Capítulo 43

YO primero —susurró Michael—. Liam no te conoce; no quiero hacer que se asuste. Escóndete en ese árbol de la izquierda. Ese cobertizo es un antiguo almacén; está vacío. Nadie entra nunca porque el suelo está podrido, así que nadie te va a ver. Estarás bien hasta que te llame. ¿Sabes hacer algún sonido de naturaleza? ¿Reclamos?

—¿Reclamos?

Chasqueó la lengua de nervios.

—Por si me necesitas.

—En el sanatorio nos especializamos en ensartar macarrones y en el internado las chicas se interesan más por técnicas de maquillaje que por estrategias de camuflaje. —Suspiré—. Lo siento.

—Bueno. ¿Sabes silbar?

Asentí.

—Si me necesitas, silba. —Se encaminó hacia el laboratorio.

—Michael —susurré. Se dio la vuelta—. Buena suerte.

Mantener la mente ocupada me exigía cierta dosis de creatividad. Después de memorizar todos los Estados y sus capitales, el Rosario y todos los equipos de béisbol de la Liga Nacional Americana, empecé a oír voces. Ninguna de Michael.

Me apretujé contra un tronco. Un hombre y una mujer hablaban en voz baja, sin llegar al susurro.
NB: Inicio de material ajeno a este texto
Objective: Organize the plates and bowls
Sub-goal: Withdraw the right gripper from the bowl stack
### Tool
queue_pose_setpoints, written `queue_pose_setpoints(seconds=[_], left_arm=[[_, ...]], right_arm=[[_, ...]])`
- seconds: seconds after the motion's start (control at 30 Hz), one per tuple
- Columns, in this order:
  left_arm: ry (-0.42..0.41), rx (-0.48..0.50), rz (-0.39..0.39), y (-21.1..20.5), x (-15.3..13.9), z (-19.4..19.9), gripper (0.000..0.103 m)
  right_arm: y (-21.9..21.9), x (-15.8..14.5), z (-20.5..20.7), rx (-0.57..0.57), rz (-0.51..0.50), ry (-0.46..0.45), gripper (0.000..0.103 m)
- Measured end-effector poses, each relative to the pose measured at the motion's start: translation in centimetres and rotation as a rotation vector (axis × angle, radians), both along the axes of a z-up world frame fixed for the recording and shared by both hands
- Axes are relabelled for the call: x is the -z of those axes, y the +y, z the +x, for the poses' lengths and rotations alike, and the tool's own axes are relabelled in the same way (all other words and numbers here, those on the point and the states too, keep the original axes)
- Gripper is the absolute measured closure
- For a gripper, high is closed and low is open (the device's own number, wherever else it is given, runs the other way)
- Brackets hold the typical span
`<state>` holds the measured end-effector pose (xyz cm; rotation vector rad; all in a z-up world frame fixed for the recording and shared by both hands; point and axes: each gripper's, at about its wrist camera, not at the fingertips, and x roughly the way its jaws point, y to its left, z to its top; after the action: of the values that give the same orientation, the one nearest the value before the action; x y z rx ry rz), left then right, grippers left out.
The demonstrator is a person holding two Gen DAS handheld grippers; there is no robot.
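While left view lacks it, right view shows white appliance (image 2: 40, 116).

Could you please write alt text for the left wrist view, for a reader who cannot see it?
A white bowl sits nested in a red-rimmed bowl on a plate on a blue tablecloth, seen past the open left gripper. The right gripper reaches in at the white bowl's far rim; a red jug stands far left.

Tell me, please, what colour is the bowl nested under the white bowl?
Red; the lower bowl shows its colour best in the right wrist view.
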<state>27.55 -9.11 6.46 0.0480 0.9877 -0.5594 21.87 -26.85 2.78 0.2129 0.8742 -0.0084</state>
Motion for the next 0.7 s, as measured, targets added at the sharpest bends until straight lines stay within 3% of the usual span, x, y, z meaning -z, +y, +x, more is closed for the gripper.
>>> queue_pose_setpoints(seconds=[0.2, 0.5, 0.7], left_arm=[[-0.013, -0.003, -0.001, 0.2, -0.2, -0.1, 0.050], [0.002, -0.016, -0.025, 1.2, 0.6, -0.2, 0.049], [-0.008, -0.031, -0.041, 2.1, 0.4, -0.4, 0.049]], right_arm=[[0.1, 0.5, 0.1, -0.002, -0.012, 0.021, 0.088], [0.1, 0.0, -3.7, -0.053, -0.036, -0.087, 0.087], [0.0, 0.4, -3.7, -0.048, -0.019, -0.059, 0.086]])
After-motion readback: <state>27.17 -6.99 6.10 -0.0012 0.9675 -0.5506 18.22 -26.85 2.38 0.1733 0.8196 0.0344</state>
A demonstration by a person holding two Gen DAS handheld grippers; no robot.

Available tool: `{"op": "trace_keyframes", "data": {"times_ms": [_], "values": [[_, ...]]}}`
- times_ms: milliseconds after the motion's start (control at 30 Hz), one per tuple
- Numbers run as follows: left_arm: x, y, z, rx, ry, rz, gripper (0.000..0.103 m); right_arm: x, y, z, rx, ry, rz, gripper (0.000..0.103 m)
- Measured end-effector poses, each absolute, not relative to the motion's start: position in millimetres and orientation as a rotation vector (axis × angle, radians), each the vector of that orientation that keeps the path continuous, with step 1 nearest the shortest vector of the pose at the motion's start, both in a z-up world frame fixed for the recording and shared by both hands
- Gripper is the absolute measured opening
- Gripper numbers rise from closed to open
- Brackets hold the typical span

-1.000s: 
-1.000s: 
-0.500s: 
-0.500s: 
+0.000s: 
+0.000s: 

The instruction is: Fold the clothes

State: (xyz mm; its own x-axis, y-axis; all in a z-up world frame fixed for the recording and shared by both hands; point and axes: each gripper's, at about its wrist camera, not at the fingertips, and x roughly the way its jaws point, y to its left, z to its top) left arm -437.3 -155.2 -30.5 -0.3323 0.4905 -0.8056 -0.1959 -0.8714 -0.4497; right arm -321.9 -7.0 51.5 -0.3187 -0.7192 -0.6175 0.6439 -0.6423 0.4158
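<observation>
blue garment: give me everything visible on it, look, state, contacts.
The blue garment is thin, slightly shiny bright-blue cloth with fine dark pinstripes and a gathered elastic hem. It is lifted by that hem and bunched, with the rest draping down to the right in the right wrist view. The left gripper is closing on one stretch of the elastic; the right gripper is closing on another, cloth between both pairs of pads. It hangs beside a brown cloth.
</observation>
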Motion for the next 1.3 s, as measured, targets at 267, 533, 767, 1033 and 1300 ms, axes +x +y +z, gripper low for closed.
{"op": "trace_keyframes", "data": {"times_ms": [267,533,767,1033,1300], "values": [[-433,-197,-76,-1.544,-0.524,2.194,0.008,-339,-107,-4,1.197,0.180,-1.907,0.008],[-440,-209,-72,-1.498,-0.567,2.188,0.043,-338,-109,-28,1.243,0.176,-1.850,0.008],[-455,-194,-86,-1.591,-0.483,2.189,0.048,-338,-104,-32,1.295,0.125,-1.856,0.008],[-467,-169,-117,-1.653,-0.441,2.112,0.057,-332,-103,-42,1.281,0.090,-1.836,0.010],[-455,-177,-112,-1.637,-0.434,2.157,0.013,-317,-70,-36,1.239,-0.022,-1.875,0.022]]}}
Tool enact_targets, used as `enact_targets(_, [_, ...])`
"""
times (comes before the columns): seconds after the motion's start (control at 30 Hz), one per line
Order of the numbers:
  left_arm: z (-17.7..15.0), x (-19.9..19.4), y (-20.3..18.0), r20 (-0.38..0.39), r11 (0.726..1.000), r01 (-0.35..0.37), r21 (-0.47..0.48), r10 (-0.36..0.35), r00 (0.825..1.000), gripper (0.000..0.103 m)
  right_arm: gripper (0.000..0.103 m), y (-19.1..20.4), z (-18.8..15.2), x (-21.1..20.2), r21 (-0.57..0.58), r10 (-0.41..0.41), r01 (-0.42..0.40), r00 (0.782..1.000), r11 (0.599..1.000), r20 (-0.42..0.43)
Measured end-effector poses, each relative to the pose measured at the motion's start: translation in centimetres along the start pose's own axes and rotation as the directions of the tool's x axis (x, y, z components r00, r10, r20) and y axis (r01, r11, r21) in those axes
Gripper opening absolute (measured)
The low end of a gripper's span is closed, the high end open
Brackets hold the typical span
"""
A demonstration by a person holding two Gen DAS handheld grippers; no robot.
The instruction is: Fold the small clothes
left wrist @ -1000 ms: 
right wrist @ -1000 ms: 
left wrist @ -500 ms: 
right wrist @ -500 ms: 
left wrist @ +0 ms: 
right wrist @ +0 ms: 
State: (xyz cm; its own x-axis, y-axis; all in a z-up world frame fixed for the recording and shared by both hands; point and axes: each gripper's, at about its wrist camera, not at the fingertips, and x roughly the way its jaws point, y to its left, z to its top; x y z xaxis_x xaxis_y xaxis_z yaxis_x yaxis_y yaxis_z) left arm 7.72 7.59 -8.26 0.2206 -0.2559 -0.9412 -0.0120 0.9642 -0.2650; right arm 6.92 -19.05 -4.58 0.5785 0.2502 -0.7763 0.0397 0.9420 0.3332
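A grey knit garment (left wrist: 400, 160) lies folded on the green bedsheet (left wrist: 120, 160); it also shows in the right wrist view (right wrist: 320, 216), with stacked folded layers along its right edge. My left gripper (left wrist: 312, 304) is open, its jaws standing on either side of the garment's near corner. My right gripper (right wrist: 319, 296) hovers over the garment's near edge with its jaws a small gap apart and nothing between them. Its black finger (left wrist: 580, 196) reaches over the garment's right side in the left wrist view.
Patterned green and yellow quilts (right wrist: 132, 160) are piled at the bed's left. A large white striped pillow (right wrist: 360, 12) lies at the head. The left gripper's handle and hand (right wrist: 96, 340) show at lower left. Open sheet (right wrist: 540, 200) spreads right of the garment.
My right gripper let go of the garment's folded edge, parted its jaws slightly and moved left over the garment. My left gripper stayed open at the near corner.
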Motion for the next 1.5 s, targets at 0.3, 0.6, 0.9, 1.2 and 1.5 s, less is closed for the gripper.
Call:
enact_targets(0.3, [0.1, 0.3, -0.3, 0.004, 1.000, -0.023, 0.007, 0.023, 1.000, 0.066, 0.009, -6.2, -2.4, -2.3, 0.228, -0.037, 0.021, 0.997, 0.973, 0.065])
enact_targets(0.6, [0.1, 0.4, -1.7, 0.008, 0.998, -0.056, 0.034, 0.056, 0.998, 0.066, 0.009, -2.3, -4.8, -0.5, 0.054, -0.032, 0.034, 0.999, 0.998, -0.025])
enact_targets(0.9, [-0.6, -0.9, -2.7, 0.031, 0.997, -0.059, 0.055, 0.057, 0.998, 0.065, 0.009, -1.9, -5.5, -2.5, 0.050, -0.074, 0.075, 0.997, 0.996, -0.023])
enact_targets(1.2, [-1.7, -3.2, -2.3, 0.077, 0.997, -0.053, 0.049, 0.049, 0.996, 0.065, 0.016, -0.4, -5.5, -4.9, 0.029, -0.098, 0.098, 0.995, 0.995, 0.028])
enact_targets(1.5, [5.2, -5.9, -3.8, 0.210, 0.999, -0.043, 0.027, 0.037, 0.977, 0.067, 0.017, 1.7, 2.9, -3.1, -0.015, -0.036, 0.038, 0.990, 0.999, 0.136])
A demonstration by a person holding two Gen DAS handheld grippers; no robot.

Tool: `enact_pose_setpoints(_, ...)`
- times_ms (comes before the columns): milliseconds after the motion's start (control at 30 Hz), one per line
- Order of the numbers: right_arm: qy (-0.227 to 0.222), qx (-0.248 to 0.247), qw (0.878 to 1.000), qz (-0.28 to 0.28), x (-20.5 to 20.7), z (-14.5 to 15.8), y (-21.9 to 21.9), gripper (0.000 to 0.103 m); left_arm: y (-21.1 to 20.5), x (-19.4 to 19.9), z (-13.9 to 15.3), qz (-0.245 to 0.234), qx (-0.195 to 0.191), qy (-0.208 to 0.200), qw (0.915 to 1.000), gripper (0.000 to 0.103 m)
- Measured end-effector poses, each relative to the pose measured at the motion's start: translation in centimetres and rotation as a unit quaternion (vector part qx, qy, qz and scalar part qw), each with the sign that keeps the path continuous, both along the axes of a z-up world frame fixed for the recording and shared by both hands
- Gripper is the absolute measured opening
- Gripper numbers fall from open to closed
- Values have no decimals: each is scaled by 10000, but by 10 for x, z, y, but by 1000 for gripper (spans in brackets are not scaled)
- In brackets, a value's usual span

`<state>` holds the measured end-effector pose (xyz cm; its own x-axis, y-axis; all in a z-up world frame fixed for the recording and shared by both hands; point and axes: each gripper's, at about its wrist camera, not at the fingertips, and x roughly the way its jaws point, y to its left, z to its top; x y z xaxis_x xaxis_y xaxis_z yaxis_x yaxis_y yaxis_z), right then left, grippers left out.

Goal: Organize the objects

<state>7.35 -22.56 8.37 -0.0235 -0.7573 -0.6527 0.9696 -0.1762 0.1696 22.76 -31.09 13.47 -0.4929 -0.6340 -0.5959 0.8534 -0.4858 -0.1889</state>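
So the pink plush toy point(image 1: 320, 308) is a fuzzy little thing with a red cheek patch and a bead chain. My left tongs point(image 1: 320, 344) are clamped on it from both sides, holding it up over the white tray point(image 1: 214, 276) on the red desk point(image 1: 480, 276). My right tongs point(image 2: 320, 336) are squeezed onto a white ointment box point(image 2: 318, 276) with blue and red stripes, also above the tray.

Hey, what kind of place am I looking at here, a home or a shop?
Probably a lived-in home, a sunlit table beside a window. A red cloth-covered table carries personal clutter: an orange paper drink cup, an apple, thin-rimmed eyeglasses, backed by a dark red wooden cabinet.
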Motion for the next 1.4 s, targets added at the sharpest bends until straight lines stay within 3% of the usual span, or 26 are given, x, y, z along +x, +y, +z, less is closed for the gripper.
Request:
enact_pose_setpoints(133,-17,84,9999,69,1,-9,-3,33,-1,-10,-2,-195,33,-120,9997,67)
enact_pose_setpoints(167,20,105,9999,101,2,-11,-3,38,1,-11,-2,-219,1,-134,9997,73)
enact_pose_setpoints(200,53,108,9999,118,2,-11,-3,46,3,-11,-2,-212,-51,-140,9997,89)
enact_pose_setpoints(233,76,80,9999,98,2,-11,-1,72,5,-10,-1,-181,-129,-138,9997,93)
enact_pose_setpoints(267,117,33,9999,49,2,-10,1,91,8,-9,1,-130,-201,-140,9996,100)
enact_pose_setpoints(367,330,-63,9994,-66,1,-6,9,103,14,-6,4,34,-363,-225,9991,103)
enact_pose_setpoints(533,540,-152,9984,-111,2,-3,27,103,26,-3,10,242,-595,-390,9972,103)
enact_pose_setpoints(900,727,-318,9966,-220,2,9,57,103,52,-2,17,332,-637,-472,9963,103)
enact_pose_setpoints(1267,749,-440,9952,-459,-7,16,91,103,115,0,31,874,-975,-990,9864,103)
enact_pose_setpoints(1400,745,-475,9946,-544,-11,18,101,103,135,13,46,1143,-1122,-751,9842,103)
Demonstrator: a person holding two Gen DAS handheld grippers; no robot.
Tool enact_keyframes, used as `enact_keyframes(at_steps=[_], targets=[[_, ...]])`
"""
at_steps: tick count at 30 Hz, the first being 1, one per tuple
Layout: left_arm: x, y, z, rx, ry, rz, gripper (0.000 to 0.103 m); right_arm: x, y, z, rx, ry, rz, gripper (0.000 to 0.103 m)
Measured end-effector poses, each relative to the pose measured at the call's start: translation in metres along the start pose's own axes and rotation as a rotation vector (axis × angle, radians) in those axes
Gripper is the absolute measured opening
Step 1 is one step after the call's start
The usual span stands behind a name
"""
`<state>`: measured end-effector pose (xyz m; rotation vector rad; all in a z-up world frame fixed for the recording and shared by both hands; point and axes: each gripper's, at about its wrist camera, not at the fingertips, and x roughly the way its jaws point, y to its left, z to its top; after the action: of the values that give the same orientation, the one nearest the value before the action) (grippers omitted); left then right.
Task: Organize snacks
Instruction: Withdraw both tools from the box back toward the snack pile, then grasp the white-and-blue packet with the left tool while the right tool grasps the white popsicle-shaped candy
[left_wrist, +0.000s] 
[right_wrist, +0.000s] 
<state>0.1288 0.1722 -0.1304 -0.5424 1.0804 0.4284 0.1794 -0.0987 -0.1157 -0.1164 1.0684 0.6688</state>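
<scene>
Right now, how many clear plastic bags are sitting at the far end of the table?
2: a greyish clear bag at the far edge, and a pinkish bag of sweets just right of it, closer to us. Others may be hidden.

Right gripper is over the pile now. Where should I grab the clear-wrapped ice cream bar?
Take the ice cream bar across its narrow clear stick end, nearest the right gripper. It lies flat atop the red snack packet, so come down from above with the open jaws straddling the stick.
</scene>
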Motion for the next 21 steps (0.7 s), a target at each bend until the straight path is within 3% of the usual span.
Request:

No pude distinguir si había oído antes esas voces.

—Me dijiste que querías estar conmigo. —El hombre hablaba con voz dócil, seductora—. Que renunciarías a todo.

—Estoy dispuesta a renunciar a todo… pero esto… —La voz de la mujer estaba ahogada de desesperación—. Sencillamente no estoy segura…

Se interrumpió. No veía nada, pero parecía que se estaban enrollando con una pasión desatada. Me empecé a poner un poco incómoda cuando empecé a oír el ritmo de las respiraciones, pero de pronto estuve salvada cuando el hombre se echó a reír.

—Ahora no. Estás gastando energía.

—¿Por qué no quieres? —Oí el sonido de una cremallera y empecé a marearme.

Más risotadas del hombre y ruido de cremalleras. Guiándome por el gruñido de protesta de la mujer, supuse que el hombre le había subido la cremallera. Aleluya.

—Para todo hay un tiempo y un momento. Ahora, no. —La voz del hombre se encrudeció.

—Lo siento —le respondió ella, con voz temblorosa. No pude discernir si era por el frío. Fuese quien fuese ese hombre, era un prepotente.

—Eso tienes que hacer: disculparte. Haz bien tu trabajo y te recompensaré.

—Lo que digas, lo que quieras —respondió ella, resollando.

Esta blandengue necesitaba una buena dosis de autoconfianza. Y un novio mejor.

Se alejaron caminando del laboratorio y se adentraron en el bosque. Las hojas crujían bajo sus pies. Saqué la cabeza lentamente de detrás del árbol para echarles un rápido vistazo mientras desaparecían por el lateral del almacén vacío. En ese momento se abrió la puerta del laboratorio con un chirrido, arrojando un cerco de luz al suelo e iluminando cada tallo de hierba helada.

Michael me llamó.

Corrí hacia él y me metí en el edificio que me recibía con una cálida luz amarillenta.